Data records
Content starts

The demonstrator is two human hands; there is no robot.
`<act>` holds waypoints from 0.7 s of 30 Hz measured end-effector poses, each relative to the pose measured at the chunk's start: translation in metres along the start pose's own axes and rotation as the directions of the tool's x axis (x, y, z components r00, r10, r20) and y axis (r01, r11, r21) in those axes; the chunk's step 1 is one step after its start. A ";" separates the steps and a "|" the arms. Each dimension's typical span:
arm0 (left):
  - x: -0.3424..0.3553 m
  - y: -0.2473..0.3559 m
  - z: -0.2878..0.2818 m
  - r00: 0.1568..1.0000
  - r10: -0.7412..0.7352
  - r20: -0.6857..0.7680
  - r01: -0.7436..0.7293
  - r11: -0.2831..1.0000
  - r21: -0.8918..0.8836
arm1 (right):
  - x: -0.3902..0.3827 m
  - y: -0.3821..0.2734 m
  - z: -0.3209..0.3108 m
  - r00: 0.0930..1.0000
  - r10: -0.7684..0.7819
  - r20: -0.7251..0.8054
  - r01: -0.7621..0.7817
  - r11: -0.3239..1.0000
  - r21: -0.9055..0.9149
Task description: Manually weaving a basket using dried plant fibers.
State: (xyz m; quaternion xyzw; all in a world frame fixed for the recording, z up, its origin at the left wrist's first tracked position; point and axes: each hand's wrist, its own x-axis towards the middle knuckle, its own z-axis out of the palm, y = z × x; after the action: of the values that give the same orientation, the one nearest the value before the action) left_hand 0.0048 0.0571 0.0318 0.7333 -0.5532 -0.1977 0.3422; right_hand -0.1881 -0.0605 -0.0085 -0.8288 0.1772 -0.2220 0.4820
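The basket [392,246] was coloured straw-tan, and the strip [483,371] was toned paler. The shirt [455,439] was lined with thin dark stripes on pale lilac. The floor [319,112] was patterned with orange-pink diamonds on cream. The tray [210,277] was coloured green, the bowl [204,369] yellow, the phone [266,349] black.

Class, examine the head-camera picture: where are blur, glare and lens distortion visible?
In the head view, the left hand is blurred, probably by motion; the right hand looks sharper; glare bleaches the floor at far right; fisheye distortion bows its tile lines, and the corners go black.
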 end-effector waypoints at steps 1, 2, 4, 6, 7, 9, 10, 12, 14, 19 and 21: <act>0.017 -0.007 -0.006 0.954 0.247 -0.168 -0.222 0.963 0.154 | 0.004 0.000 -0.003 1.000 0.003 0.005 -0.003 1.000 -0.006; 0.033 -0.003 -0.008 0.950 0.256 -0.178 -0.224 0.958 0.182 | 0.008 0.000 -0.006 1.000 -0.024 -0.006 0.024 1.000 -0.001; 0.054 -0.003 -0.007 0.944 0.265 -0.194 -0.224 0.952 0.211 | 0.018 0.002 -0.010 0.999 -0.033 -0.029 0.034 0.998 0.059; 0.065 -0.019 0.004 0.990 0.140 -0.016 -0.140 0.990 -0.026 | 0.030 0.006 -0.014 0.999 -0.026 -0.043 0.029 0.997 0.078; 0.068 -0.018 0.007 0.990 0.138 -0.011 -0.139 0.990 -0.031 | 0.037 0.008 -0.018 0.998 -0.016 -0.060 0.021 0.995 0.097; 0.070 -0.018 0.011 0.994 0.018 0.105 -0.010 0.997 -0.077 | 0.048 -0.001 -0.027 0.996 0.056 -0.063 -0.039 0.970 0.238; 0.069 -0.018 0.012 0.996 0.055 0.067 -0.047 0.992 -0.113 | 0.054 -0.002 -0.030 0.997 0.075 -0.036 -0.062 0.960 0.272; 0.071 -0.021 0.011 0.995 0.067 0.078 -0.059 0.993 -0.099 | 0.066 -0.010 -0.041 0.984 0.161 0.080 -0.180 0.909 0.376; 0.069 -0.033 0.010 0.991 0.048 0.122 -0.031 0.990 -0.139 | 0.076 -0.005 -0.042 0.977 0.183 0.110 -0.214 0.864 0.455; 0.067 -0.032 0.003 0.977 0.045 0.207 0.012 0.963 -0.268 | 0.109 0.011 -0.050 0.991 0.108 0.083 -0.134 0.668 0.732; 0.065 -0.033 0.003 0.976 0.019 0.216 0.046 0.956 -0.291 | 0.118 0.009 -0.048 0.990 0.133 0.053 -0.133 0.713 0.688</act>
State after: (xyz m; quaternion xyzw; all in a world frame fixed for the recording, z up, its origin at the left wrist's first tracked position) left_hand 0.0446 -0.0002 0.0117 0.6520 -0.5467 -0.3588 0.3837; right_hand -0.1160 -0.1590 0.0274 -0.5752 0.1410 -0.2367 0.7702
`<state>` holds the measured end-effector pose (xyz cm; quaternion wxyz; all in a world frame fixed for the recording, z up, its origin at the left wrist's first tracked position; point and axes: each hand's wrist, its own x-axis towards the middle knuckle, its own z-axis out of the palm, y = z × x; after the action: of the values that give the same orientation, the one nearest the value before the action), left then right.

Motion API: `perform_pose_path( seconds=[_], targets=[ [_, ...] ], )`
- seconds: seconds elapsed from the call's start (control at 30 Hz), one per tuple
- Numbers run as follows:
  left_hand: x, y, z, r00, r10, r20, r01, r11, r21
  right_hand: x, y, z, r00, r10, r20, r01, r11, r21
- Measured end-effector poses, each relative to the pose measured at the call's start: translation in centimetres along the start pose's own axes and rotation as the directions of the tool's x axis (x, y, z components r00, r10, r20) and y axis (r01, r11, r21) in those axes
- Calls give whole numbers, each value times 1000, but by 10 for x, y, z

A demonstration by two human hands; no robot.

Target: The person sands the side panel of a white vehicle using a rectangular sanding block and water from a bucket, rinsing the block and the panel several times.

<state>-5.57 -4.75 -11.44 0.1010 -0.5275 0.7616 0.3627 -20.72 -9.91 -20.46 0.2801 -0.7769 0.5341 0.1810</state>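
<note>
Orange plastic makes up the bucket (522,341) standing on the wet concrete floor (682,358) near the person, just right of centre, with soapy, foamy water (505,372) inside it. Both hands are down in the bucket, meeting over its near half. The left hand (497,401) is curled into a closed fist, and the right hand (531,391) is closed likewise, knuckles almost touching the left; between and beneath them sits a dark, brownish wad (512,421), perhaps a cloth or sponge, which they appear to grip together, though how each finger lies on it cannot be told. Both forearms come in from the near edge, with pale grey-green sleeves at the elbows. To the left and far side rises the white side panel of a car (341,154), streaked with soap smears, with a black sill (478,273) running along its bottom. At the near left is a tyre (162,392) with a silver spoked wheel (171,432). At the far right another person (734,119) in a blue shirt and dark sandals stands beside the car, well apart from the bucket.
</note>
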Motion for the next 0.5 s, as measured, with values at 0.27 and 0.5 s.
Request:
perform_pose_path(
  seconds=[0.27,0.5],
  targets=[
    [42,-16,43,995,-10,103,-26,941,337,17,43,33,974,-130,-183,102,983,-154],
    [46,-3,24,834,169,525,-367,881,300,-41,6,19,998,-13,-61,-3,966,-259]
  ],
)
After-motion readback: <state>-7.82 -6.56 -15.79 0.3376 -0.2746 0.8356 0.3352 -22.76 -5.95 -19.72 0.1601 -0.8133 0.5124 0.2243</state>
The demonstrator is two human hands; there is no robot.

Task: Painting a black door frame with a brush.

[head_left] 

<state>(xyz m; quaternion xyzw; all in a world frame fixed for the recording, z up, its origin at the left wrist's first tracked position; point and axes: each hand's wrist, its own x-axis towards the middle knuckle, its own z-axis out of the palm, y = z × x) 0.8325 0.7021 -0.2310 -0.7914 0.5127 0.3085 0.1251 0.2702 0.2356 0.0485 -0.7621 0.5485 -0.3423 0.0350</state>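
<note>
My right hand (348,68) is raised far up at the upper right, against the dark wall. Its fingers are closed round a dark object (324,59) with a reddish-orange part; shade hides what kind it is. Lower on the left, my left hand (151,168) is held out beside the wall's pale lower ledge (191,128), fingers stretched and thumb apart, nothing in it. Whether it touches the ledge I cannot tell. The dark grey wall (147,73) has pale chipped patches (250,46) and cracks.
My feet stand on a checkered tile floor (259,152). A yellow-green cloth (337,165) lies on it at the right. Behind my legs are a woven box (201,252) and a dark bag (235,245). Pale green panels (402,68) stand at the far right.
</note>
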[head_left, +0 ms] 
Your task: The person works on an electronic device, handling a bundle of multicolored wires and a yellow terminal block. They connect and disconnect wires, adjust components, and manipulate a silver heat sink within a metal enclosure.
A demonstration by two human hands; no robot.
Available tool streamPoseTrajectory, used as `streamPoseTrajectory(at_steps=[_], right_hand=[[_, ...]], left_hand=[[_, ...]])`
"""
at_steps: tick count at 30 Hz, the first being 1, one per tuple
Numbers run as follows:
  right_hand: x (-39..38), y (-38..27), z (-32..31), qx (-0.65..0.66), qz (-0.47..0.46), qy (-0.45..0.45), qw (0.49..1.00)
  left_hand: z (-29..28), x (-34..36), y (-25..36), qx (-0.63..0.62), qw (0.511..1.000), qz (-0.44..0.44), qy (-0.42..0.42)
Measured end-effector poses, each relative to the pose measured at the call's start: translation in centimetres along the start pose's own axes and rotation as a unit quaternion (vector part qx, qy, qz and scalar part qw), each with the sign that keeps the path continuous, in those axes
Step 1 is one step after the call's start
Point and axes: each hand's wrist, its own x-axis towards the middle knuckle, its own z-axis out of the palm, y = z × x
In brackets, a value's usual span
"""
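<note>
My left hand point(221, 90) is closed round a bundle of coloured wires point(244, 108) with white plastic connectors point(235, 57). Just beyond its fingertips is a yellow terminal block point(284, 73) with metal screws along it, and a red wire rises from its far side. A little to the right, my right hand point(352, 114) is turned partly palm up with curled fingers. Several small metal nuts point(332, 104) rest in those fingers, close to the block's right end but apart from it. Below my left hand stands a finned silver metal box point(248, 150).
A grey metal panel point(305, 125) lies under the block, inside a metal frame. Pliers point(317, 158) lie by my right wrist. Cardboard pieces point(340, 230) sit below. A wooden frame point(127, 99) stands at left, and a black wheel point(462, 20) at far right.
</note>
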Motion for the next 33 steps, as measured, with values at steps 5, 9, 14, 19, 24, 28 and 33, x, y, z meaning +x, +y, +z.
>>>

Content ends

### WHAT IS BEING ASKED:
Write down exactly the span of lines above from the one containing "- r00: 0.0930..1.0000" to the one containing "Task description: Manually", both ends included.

### OUTPUT BELOW:
  - r00: 0.0930..1.0000
  - r10: -0.7684..0.7819
  - r20: -0.7251..0.8054
  - r01: -0.7621..0.7817
  - r11: -0.3239..1.0000
  - r21: -0.9055..0.9149
Task description: Manually weaving a basket using dried plant fibers.

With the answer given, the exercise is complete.